Supplied data:
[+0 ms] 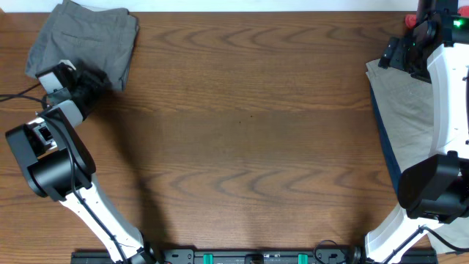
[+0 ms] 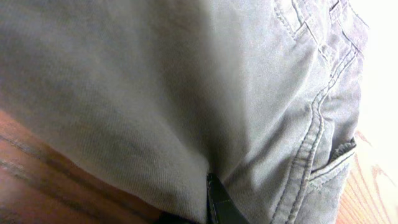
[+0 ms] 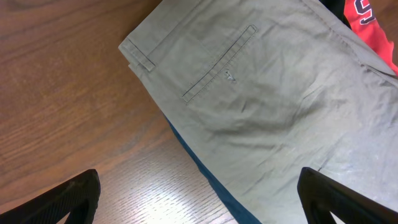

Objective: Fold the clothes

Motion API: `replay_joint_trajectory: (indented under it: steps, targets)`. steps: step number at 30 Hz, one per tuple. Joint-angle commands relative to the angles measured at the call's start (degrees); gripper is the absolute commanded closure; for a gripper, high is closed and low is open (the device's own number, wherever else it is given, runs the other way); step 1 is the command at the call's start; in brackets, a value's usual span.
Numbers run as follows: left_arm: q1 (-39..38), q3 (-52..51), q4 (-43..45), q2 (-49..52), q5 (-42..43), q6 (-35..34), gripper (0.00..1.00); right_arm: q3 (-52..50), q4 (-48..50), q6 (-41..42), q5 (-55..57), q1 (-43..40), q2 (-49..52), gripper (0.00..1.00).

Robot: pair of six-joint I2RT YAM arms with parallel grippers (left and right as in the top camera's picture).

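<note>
Overhead view: folded grey-green shorts (image 1: 88, 33) lie at the far-left corner of the table (image 1: 249, 132), with the left claw (image 1: 86, 83) at their near edge. In the left wrist view fabric hides that claw, so its state cannot be told. Only the right wrist view shows the right claw (image 3: 199, 202) released above beige shorts (image 3: 267, 106), with a blue garment (image 3: 211, 173) beneath them.

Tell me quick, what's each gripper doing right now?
Left gripper: closed on the folded grey-green woven shorts.
Right gripper: open, holding nothing.
</note>
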Motion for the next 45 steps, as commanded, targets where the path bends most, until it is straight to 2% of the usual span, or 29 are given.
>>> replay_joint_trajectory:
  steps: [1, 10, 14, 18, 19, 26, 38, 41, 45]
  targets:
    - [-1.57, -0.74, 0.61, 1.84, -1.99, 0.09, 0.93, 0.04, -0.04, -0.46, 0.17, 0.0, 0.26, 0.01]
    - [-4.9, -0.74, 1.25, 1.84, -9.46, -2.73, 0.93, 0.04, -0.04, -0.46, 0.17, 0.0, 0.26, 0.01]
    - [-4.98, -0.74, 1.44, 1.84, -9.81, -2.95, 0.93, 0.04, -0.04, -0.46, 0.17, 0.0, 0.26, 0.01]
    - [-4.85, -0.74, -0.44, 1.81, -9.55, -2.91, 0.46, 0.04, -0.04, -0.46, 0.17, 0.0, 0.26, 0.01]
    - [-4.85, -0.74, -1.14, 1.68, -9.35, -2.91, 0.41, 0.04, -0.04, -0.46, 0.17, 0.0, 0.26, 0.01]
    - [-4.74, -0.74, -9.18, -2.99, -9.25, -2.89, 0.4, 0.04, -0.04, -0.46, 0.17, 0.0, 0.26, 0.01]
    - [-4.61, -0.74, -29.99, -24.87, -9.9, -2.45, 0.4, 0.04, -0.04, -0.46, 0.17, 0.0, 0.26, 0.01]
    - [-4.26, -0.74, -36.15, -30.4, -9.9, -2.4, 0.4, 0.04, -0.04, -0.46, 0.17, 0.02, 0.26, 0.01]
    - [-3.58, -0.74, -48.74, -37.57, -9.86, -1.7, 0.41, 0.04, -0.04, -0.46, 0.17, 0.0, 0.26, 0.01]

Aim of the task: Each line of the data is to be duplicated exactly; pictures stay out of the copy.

Response for this exercise:
[+0 ms] 
[+0 ms] 
[+0 ms] 

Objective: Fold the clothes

Motion API: `replay_joint_trajectory: (indented under it: steps, targets)`. steps: step number at 30 Hz, one per tuple. Joint-angle commands relative to the angles measured at the call's start (degrees); gripper is the absolute commanded closure; for a gripper, high is closed and low is open (the device's own number, wherever else it is given, runs the other way); step 1 is the command at the call's start; in brackets, a value's usual span.
Numbers run as follows: left_arm: q1 (-39..38), q3 (-52..51), q4 (-43..45), q2 (-49..52), q5 (-42..43), q6 (-35..34), gripper (0.00..1.00); right_arm: q3 (-52..50), q4 (-48..50), q6 (-41..42), q5 (-55..57), q1 (-43..40), q2 (-49..52), gripper (0.00..1.00).

Robot: pair of six-joint I2RT YAM arms with parallel grippers (left and right as in the top camera's picture).

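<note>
Overhead view: folded grey-green shorts (image 1: 88, 33) lie at the far-left corner of the table (image 1: 249, 132), with the left claw (image 1: 86, 83) at their near edge. In the left wrist view fabric hides that claw, so its state cannot be told. Only the right wrist view shows the right claw (image 3: 199, 202) released above beige shorts (image 3: 267, 106), with a blue garment (image 3: 211, 173) beneath them.

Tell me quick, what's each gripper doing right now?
Left gripper: closed on the folded grey-green woven shorts.
Right gripper: open, holding nothing.
</note>
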Motion for the next 45 steps, as commanded, targets where the path bends most, until it is straight to 2% of the usual span, or 29 are given.
>>> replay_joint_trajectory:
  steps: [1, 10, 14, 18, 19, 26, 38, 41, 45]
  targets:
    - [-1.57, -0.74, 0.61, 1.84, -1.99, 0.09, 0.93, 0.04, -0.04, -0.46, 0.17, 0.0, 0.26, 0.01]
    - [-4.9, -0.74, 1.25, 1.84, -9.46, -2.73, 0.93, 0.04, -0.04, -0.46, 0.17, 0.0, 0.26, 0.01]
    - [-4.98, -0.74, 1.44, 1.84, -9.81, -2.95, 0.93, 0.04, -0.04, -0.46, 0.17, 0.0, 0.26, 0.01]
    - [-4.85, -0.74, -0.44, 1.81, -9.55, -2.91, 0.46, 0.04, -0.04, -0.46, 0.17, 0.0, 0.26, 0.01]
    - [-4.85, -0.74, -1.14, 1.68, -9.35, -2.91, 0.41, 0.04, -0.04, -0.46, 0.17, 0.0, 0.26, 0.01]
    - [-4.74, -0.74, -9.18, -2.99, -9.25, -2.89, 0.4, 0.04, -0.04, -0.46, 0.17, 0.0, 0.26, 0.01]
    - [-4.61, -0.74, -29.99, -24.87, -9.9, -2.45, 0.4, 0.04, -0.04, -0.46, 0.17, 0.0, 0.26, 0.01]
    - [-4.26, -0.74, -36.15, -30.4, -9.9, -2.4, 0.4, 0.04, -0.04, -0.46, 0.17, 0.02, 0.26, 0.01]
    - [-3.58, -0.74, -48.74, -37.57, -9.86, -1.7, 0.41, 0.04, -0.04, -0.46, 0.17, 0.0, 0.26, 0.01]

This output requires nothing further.